**Your assignment:** For each line below that holds "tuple", return the line as it stands.

**The data:**
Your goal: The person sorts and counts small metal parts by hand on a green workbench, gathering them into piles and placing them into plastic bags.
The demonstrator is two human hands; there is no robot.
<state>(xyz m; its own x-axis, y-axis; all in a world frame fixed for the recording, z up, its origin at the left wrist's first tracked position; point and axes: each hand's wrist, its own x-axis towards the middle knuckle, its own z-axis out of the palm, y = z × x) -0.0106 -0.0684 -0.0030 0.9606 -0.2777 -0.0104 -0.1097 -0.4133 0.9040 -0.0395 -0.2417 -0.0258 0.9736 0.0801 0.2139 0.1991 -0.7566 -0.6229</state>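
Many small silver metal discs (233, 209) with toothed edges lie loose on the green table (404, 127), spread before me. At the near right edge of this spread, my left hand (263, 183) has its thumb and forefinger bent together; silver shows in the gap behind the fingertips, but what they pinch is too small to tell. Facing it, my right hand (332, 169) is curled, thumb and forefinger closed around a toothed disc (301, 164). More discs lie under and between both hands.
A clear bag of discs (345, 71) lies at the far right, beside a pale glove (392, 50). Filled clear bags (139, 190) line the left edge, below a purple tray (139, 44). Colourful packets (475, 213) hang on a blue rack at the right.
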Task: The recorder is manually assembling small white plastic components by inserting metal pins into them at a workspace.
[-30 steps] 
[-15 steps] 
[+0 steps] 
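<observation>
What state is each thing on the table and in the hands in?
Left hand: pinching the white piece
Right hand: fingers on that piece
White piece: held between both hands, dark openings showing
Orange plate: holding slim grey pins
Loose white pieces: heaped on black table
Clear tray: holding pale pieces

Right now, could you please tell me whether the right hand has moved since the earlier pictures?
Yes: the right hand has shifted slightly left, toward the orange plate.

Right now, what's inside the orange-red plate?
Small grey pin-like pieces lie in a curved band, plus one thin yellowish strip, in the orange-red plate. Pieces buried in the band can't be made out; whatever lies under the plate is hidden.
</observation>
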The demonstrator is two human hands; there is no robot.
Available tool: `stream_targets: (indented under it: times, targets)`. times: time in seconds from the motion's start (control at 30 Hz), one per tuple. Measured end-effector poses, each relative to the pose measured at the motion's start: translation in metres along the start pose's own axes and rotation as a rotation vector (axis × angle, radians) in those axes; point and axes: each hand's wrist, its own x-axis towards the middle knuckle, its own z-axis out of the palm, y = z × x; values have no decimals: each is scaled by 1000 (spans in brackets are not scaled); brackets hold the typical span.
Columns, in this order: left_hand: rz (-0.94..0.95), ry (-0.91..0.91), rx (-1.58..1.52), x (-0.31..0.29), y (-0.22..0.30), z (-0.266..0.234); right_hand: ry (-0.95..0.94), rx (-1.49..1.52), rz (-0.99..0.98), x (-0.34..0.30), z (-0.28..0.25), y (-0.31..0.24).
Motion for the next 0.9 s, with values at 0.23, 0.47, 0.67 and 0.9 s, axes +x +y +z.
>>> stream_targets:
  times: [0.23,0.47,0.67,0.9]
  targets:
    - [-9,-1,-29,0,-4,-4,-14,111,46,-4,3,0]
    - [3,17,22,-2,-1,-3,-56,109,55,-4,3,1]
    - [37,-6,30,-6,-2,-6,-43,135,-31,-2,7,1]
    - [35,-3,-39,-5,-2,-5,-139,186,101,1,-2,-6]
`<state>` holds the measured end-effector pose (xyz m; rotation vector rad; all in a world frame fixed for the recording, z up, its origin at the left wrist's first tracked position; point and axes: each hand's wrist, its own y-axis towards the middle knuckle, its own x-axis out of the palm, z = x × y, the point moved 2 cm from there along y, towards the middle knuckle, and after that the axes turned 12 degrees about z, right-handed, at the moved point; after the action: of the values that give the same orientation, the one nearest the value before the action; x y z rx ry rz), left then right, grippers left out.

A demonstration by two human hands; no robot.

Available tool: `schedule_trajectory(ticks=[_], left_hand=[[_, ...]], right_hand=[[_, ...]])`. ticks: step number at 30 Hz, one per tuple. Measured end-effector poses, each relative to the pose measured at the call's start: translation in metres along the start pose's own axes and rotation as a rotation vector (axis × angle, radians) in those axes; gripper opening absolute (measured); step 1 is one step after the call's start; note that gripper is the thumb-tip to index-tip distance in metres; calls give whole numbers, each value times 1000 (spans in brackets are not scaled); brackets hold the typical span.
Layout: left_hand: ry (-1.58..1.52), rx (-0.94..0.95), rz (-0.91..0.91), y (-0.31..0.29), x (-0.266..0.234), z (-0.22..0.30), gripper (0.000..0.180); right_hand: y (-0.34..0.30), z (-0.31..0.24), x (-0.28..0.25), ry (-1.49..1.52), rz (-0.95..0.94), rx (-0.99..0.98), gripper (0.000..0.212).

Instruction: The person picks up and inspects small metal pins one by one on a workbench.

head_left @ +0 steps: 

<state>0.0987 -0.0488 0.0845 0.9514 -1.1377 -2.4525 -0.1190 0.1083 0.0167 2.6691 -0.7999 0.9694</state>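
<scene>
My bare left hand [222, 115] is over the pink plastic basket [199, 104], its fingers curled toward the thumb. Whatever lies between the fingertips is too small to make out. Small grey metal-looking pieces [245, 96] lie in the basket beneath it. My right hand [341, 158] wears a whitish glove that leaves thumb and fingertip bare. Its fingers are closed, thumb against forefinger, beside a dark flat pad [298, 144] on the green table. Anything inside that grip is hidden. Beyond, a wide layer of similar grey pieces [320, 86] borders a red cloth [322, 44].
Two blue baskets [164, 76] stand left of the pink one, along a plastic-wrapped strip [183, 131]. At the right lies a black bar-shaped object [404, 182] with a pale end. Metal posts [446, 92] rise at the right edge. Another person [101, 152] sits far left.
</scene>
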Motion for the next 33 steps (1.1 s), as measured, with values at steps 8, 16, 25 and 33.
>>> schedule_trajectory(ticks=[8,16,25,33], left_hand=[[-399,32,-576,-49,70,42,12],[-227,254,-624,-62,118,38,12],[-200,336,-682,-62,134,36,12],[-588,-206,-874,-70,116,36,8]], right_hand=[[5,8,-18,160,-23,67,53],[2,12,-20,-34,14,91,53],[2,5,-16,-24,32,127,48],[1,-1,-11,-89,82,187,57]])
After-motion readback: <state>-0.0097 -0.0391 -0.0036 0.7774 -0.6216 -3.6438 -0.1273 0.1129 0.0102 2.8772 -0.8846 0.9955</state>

**Solution below:**
Available tool: `stream_targets: (indented under it: times, targets)`. times: time in seconds from the motion's start (control at 30 Hz), one per tuple. Measured end-effector poses, each relative to the pose measured at the motion's start: translation in metres along the start pose's own axes and rotation as a rotation vector (axis × angle, radians) in those axes; point and axes: each hand's wrist, its own x-axis towards the middle knuckle, its own z-axis out of the palm, y = z × x; values have no decimals: each is scaled by 1000 (spans in brackets are not scaled); brackets hold the typical span.
Available tool: `schedule_trajectory(ticks=[_], left_hand=[[_, ...]], right_hand=[[_, ...]])`. ticks: step number at 30 Hz, one per tuple. Measured end-effector poses, each relative to the pose measured at the call's start: translation in metres along the start pose's own axes and rotation as a rotation vector (axis × angle, radians) in those axes; gripper opening absolute (measured); step 1 is one step after the call's start; note that gripper is the thumb-tip to index-tip distance in metres; calls give whole numbers, each value times 1000 (spans in brackets are not scaled); brackets hold the typical span.

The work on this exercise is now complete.